- PROMPT -
Copy out the data below. Keep every word as it is.

- INFORMATION PROVIDED -
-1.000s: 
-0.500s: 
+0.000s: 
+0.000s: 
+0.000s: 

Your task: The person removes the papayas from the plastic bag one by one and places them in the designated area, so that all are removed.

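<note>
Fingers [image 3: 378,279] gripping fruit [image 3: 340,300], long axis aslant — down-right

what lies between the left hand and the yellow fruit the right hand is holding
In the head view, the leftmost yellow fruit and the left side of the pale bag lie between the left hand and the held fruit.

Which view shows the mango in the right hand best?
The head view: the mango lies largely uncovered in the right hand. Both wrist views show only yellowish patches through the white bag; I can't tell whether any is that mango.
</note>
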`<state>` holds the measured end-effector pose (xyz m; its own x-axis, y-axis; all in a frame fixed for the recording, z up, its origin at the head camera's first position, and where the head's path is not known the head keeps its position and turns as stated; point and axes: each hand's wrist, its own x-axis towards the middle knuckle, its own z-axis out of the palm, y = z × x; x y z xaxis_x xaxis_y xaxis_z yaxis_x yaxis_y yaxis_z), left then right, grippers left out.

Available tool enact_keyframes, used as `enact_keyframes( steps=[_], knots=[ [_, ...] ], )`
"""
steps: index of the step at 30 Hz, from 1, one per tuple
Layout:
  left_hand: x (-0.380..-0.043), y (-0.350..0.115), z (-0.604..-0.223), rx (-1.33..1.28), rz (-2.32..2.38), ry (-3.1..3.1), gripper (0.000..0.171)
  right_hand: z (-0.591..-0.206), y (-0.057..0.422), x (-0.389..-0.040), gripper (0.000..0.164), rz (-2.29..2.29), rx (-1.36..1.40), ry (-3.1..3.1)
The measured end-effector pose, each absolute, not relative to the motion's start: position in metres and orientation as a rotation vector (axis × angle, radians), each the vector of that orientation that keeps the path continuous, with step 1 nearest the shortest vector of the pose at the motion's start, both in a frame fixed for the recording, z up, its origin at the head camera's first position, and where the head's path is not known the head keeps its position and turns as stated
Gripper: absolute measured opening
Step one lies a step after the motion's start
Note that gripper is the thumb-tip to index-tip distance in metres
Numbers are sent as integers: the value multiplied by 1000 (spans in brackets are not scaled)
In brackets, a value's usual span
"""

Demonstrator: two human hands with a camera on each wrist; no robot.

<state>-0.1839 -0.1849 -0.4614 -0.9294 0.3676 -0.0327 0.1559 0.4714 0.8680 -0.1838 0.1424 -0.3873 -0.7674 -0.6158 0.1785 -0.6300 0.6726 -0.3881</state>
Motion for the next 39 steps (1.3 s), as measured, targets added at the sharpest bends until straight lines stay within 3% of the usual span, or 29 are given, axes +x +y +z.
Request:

- FINAL ANSWER -
-1.000s: 
-0.500s: 
+0.000s: 
+0.000s: 
+0.000s: 

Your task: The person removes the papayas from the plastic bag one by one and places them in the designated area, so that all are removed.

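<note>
Fingers [image 3: 378,279] gripping fruit [image 3: 340,300], long axis aslant — down-right

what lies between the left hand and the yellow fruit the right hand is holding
In the head view, the leftmost yellow fruit and the left side of the pale bag lie between the left hand and the held fruit.

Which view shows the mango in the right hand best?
The head view: the mango lies largely uncovered in the right hand. Both wrist views show only yellowish patches through the white bag; I can't tell whether any is that mango.
</note>
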`<state>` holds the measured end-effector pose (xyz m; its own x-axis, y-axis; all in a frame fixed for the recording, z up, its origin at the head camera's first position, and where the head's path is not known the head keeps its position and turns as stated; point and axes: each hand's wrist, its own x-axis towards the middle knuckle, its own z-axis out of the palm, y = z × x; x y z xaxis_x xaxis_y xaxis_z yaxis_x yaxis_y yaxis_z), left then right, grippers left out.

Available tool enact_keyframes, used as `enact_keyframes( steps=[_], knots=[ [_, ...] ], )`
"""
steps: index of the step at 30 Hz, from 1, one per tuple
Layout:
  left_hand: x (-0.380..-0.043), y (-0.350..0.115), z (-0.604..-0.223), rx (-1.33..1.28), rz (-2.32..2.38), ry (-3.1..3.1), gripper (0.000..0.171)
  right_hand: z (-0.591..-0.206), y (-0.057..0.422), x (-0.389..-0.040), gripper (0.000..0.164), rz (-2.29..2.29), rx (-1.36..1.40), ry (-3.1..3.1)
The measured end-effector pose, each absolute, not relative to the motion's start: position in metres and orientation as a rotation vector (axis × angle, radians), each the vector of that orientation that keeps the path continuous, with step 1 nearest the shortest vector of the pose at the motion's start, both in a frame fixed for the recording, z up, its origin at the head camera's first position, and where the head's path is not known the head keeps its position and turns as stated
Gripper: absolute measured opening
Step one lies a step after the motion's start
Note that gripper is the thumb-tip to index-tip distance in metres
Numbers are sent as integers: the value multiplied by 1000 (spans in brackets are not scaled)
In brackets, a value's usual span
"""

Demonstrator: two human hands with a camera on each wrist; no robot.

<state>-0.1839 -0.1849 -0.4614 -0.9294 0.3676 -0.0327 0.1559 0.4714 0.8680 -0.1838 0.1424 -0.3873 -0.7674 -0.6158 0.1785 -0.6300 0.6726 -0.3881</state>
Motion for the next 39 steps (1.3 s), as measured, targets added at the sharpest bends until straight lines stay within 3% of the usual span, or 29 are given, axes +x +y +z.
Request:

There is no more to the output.